When multiple brands are using the same short code for texting, managing opt outs becomes impossible and creates a very poor user experience. For instance, if Sally replies STOP to Brand A’s text message, none of the other brands are able to contact Sally. A carrier keyword like STOP removes the ability for Sally to be contacted forevermore on that shortcode.
A worse and more odious problem exists for shared short codes. A bad actor that utilizes a short code improperly can lead to the entire short code being shut down. If Brand A were to send illegal or improper messages to their opt-in list, the carriers have full right to shut down ALL traffic on the short code, which would effectively deny service to all other compliant brands and lead to massive disruption.
As a result, the use of shared short codes is now considered non-compliant at the carrier level. Here is the exact language used by ATT in a recent communication:
All existing shared short codes will be terminated at a future date to be determined and will be consistent with the commercial availability of 10DLC A2P messaging.

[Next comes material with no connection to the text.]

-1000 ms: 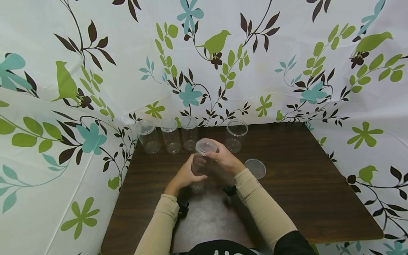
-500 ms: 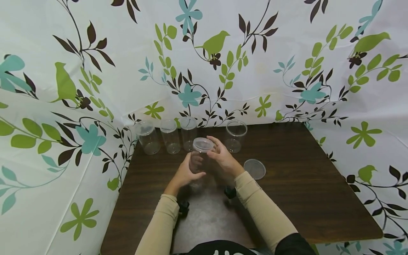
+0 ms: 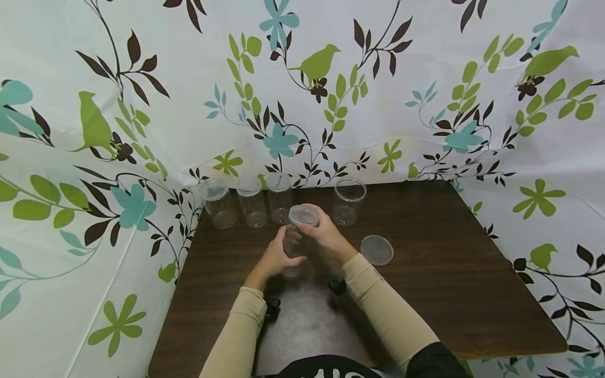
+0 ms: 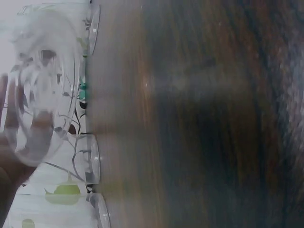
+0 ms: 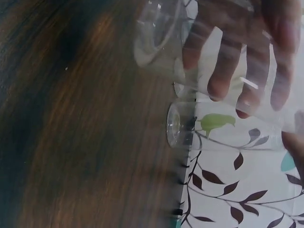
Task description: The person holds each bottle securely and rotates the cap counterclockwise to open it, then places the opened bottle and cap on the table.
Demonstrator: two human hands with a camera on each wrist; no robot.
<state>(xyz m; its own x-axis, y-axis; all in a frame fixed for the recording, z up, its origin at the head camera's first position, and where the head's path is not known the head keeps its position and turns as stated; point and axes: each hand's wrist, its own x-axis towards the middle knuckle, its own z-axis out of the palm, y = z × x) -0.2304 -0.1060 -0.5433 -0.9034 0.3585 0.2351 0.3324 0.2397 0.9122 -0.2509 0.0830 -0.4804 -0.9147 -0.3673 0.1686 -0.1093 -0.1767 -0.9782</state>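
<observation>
In the head view a tall clear plastic jar (image 3: 291,244) with a translucent lid (image 3: 303,214) is held tilted above the table. My left hand (image 3: 275,256) grips the jar's body, thumb on the near side and fingers round the far side. Around the lid curl the fingers and thumb of my right hand (image 3: 330,237). Through the clear wall of the jar (image 5: 159,45), the left fingers (image 5: 221,71) show in the right wrist view. The left wrist view shows the jar's round base (image 4: 47,90), blurred.
Several lidded clear jars, such as this left one (image 3: 221,205), stand along the back left. An uncovered jar (image 3: 348,202) stands right of them. A loose round lid (image 3: 377,250) lies on the dark wooden table (image 3: 439,283). Patterned cloth (image 3: 378,105) hangs behind.
Half a second ago the right fingers were spread more loosely at the lid's edge; now they wrap it again. The lid end has shifted slightly right, while the left hand stays on the jar.
</observation>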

This will formally be communicated with appropriate advance notice.
And, the relevant section from their directive on this matter:
Delivery rates are beginning to fall as carriers are now aggressively blocking traffic on shared short code traffic on their networks.
There are three pathways for businesses wishing to migrate from share short codes, each with advantages and disadvantages to consider:
Dedicated Short Code
An organization can apply for and lease their own dedicated 5-6 digit short code. This process takes 3-4 months. Typically, short codes cost around $1,000 per month just to lease the phone number. But, for high volume, high deliverability, a dedicated short code can be the way to go. 100 messages per second or more are supported by short codes.
It is possible to light up a toll free phone number (1-800-xxx-xxxx) and send texts at high throughput rates. It is even possible to repurpose an existing toll free number (say the organization’s existing toll free landline) for texting. White listing is possible to ensure very high deliverability rates. 10 messages per second are supported on toll free. Phone numbers typically cost on the order of $2 per month, and there is just a 1-2 day lead time required to get these numbers set up.